Transformers
GGUF
mistral
text-generation-inference

Prints only reply but when asked something extra it hangs

#1
by Pumba2 - opened

Eg. 1) create 3 funny names
responds properly.
2) Try again.
Freezes (spinning circle in GPT4all)

Pumba2 changed discussion title from print only reply but when asked something extra it hangs to Prints only reply but when asked something extra it hangs

This sounds like a GPT4All specific problem. Please report it to them.

The model itself works fine:

GPT4 User: Write a story about llamasGPT4 Assistant: Once upon a time in the lush and vibrant land of Llama Valley, there lived a herd of llamas known as the Llama Legacy. These llamas were renowned for their unique qualities and strong bonds with one another. The valley was filled with dense forests, rolling hills, and crystal-clear rivers that provided an ideal environment for the llamas to thrive.

The leader of the herd, a wise and ancient llama named Llama Lloro, had been in charge for many years. He was admired and respected by all, not only because of his age and experience, but also due to his uncanny ability to foresee danger and guide his fellow llamas to safety.

One day, as the sun began to set behind the verdant hills, Llama Lloro gathered his herd for a meeting near the bank of the sparkling river.
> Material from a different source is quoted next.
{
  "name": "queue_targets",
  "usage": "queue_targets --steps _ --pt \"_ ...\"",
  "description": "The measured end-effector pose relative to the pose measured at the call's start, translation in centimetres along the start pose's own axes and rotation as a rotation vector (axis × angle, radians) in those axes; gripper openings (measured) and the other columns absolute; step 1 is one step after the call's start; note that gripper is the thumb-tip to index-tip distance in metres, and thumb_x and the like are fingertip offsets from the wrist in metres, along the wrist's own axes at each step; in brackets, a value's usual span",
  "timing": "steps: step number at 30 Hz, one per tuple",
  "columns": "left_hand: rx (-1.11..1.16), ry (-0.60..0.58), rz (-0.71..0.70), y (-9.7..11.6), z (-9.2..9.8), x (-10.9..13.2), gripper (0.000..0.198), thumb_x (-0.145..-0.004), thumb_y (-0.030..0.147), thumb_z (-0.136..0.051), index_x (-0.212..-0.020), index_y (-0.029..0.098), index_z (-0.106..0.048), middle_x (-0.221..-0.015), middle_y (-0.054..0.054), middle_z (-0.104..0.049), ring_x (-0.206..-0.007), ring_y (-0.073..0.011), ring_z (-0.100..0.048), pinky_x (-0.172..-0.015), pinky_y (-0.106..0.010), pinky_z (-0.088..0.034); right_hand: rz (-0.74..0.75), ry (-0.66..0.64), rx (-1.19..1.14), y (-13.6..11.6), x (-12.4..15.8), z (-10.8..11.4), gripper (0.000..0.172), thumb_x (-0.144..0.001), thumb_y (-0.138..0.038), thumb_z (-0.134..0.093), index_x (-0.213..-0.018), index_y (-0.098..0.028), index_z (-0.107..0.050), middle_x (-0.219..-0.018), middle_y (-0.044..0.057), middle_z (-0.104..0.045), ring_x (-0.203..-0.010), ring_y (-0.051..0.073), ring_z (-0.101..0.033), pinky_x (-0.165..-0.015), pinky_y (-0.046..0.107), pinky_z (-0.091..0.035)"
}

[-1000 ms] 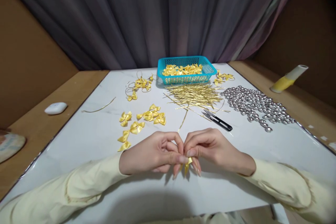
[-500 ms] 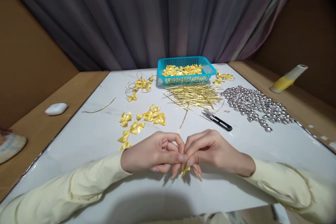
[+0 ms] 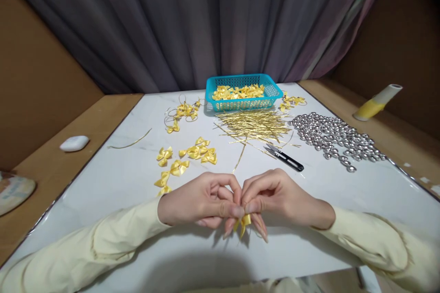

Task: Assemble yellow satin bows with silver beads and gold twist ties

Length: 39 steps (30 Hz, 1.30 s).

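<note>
Fingertip to fingertip, my left hand and my right hand meet low over the white tabletop. Both are closed in a pinch on a yellow ribbon bow, whose lower part sticks out beneath the thumbs. Fingers cover the rest of it, and I cannot make out whether a cord or bead is pinched with it. Beyond my left hand lie several loose yellow bows. Past both hands is a heap of gold cords, one cord lying apart toward me. Black thread snips rest beyond my right hand.
At the back stands a turquoise basket of yellow bows. Silver beads spread on the right. Bows with cord loops lie back left, more back right. A white case sits left; a yellow-wrapped tube stands right.
More of the yellow bow shows below my fingertips now. My right thumb has shifted slightly upward; both hands otherwise stay in place.
</note>
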State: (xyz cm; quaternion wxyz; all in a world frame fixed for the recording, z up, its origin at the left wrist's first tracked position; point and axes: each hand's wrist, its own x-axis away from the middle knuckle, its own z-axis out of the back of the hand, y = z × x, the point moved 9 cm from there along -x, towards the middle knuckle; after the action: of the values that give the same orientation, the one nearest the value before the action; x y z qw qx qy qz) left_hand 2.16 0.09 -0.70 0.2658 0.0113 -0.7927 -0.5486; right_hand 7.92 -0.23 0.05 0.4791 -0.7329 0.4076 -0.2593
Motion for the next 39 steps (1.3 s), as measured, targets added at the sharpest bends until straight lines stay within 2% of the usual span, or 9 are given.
queue_targets --steps 15,22,32,39 --pt "-0.035 0.011 -0.022 0.2 0.1 0.0 0.025 -0.076 0.032 -0.065 -0.077 0.015 -0.047 -0.056 0.002 -0.059 -0.031 0.0004 -0.029 -0.031 -0.011 -0.021 -0.038 0.015 -0.015 0.5 -0.1 0.1 0.019 -0.071 -0.029 -0.069 -0.067 -0.01 -0.064 -0.048 -0.002 -0.059 -0.039 0.008 -0.057 -0.04 0.017 -0.047" --pt "-0.033 0.01 -0.005 0.0 0.0 -0.1 0.025 -0.076 0.031 -0.065 -0.076 0.014 -0.047 -0.057 0.002 -0.059 -0.031 0.0001 -0.03 -0.031 -0.012 -0.022 -0.051 0.021 -0.01 0.5 -0.2 0.2 0.024 -0.066 -0.032 -0.073 -0.064 -0.01 -0.064 -0.049 -0.001 -0.06 -0.038 0.008 -0.056 -0.039 0.017 -0.046" --pt "-0.046 0.043 0.012 0.0 -0.1 0.0 0.025 -0.075 0.031 -0.066 -0.074 0.015 -0.047 -0.056 0.002 -0.06 -0.032 -0.0009 -0.032 -0.032 -0.013 -0.024 0.022 -0.008 0.079 0.0 -0.2 0.2 0.02 -0.071 -0.029 -0.069 -0.063 -0.011 -0.065 -0.048 -0.001 -0.059 -0.038 0.008 -0.056 -0.038 0.016 -0.045" --pt "-0.059 0.079 0.029 0.1 -0.3 0.4 0.022 -0.077 0.029 -0.064 -0.074 0.015 -0.047 -0.057 0.003 -0.059 -0.035 -0.0013 -0.034 -0.034 -0.012 -0.025 0.064 -0.035 0.089 -0.5 0.1 0.0 0.016 -0.073 -0.024 -0.068 -0.065 -0.011 -0.066 -0.055 0.0 -0.06 -0.038 0.008 -0.057 -0.039 0.017 -0.046"
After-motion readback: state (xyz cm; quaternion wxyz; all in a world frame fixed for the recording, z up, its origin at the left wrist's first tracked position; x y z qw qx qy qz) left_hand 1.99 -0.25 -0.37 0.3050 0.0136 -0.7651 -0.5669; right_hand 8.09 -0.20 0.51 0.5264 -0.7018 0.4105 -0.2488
He had a peculiar feeling that something was about to happen in their beloved valley, and he wanted to make sure all the llamas were prepared.

As Llama Lloro spoke, he noticed an unusual glint in the eye of a young llama named Llama Lumina. She had been born only a few years ago, but her intelligence and curiosity were beyond her years. As she listened to Llama Lloro's words, she could not shake the feeling that there was more to this story than met the eye.

After the meeting, Llama Lumina decided to investigate the source of her intuition. She ventured deep into the heart of the forest, following a faint trail that seemed to lead to an ancient cave hidden within the trees. The further she went, the more she felt a strange connection to this place, as if it held secrets about her past.

As Llama Lumina entered the cave, she discovered a collection of dusty, worn scrolls tucked away in a nook near the back. Her eyes widened as she realized these were not just any scrolls – they contained prophecies that had been hidden from the rest of the herd for generations.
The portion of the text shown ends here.